*Activity:* From the first line to the last, print the data exactly as written.

*Supplied material:*
<<<<

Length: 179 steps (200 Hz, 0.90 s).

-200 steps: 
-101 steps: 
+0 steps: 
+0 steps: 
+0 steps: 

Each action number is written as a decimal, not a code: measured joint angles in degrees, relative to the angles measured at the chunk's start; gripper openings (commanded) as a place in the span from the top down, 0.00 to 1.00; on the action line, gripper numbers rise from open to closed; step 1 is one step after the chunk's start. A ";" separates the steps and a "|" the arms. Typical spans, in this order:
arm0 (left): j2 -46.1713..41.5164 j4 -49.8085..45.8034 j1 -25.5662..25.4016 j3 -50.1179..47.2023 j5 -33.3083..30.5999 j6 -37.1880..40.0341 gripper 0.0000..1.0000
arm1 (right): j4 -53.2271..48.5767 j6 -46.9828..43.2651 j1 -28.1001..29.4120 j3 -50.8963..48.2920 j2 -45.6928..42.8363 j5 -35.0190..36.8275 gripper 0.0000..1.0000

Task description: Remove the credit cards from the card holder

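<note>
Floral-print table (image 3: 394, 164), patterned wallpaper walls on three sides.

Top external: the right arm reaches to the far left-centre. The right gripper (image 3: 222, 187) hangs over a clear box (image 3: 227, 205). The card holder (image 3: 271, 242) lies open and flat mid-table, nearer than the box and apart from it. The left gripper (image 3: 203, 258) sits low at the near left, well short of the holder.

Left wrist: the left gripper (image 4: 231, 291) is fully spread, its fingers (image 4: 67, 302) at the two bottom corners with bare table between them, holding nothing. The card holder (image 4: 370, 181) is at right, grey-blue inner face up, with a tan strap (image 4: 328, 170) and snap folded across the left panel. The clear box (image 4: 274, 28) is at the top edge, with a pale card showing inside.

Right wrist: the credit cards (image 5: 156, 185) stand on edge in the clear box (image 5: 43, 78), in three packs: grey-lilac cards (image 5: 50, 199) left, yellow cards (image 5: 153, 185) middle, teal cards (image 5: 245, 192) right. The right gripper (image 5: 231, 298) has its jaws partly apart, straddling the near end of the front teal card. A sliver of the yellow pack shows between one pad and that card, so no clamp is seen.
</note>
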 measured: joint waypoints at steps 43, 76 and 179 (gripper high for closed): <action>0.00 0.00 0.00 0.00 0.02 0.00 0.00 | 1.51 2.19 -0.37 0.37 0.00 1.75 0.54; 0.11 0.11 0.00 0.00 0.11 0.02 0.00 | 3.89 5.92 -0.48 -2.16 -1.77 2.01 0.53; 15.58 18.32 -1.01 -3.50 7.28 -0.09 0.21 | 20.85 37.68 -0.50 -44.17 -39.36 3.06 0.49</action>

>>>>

*Result below:*
Length: 179 steps (200 Hz, 0.90 s).

-200 steps: 
-101 steps: 
+0 steps: 
+0 steps: 
+0 steps: 

Each action number is written as a decimal, not a code: measured joint angles in degrees, relative to the angles measured at the chunk's start; gripper openings (commanded) as a place in the span from the top down, 0.00 to 1.00; on the action line, gripper numbers rise from open to closed; step 1 is one step after the chunk's start. A ";" separates the steps and a "|" the arms. Typical spans, in this order:
arm0 (left): j2 -46.1713..41.5164 j4 -49.8085..45.8034 j1 -25.5662..25.4016 j3 -50.1179..47.2023 j5 -33.3083..30.5999 j6 -37.1880..40.0341 gripper 0.0000..1.0000
arm1 (right): j4 -53.2271..48.5767 j6 -46.9828..43.2651 j1 -28.1001..29.4120 j3 -50.8963..48.2920 j2 -45.6928..42.8363 j5 -35.0190..36.8275 gripper 0.0000..1.0000

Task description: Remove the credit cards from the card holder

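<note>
Floral-print table (image 3: 394, 164), patterned wallpaper walls on three sides.

Top external: the right arm reaches to the far left-centre. The right gripper (image 3: 222, 187) hangs over a clear box (image 3: 227, 205). The card holder (image 3: 271, 242) lies open and flat mid-table, nearer than the box and apart from it. The left gripper (image 3: 203, 258) sits low at the near left, well short of the holder.

Left wrist: the left gripper (image 4: 231, 291) is fully spread, its fingers (image 4: 67, 302) at the two bottom corners with bare table between them, holding nothing. The card holder (image 4: 370, 181) is at right, grey-blue inner face up, with a tan strap (image 4: 328, 170) and snap folded across the left panel. The clear box (image 4: 274, 28) is at the top edge, with a pale card showing inside.

Right wrist: the credit cards (image 5: 156, 185) stand on edge in the clear box (image 5: 43, 78), in three packs: grey-lilac cards (image 5: 50, 199) left, yellow cards (image 5: 153, 185) middle, teal cards (image 5: 245, 192) right. The right gripper (image 5: 231, 298) has its jaws partly apart, straddling the near end of the front teal card. A sliver of the yellow pack shows between one pad and that card, so no clamp is seen.
</note>
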 measured: joint waypoints at steps 43, 76 and 179 (gripper high for closed): <action>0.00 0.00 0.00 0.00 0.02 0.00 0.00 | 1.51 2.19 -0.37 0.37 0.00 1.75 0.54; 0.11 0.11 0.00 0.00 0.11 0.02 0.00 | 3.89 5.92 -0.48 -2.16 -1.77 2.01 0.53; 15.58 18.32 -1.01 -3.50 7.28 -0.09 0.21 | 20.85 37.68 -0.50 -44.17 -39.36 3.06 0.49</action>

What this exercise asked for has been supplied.